Thursday, December 10, 2015

SIOC - Storage IO Control

Introduction
Adaptive Queueing and Storage I/O Control are the vSphere features to handle storage performance and I/O congestion issues related to QUEUE FULL and I/O Latency. Both these features work by throttling the queue depth on I/O congestion detection. In this paper we will cover Storage I/O Control (SIOC) feature in detail and will also look at comparison between SIOC and Adaptive Queueing. 
vSphere has features to allocate and manage shared resources based on parameters like share, limits and reservation. This feature works effectively for CPU and Memory resources as they are allocated within the same server. For storage, the same algorithm does not work as the shared storage exist outside physical server and will be shared across multiple servers. There for vSphere introduced additional features like Adaptive Queuing and Storage I/O control to effectively manage shared access of external storage devices.

SIOC
As mentioned earlier, vSphere already have the feature to allocate disk shares per virtual machine. For example, you can define what is the percentage of disk share need to be allocated per virtual machine. Defining disk share per virtual machine helps to control disk share allocation across virtual machines within the same ESXi server. This helps to effectively handle any disk level resource contention occur within the single server. However this approach does not work to manage disk share allocation across physical servers. Since the same storage array and the LUNs will be shared across multiple physical servers, it is necessary to implement a resource sharing and control mechanism that can work across servers.

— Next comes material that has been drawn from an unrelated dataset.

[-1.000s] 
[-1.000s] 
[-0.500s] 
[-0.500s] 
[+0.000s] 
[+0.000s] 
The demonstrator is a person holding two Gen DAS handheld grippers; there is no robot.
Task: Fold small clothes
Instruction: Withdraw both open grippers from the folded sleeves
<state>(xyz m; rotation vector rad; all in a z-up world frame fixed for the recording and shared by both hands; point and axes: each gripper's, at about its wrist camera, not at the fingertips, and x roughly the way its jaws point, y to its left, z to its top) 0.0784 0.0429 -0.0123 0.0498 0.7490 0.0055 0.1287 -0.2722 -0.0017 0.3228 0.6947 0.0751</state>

Storage I/O Control feature introduced in vSphere 4.1, address shared storage management issues mentioned above. SIOC consider the disk share allocation for virtual machines distributed across servers s and provides more granular control for disk share management. i.e, Storage I/O Control not only take the disk share allocation per server but also consider the disk share allocation at a datastore level and thereby provide better disk resource allocation.

Disk Share Usage

vSphere has disk share allocation feature which can be used to prioritize disk resource sharing between multiple virtual machine running on the same ESXi server. Disk resources like device queue depth will be allocated based on the percentage of shares assigned. For example, if there are three virtual machines running on an ESXi host with share allocation of Normal (1000) for two VMs and High (2000) for one VM. ESXi will sum up the total number of shares allocated to all VMs, which is equal to 4000 in this case (2000+1000+1000) and then allocate 50% of disk resources to the virtual machine with High share and 25% each to the other two virtual machines. For example, if there is 32 device queue depth available to this ESXi Host, 16 will be assigned to the VM with High share and 8 each to the VMs with Normal share allocation.

Note that the disk share definition scope is limited within the ESXi host and does not have any effect on virtual machine running on other ESXi servers.

Enable Disk Share

To configure disk share in Web Client, select Edit Settings and under Virtual Hardware tab you can find option to define disk share value.


Default value for disk shares is Normal (1000) and you can select share value of High (2000), Low (500) or define a custom value.

Disk Share Allocation without SIOC
How does disk share allocation works when only disk share value is set without enabling SIOC feature?

Assume there are three ESXi servers in a datacenter accessing the same datastore and there are six virtual machines running. Three virtual machines (VM-A, VM-B, VM-C) are deployed on host ESXi-01, two virtual machines (VM-D, VM-E) deployed on host ESXi-02 and one virtual machine (VM-F) deployed on host ESXi-03 all using the same datastore.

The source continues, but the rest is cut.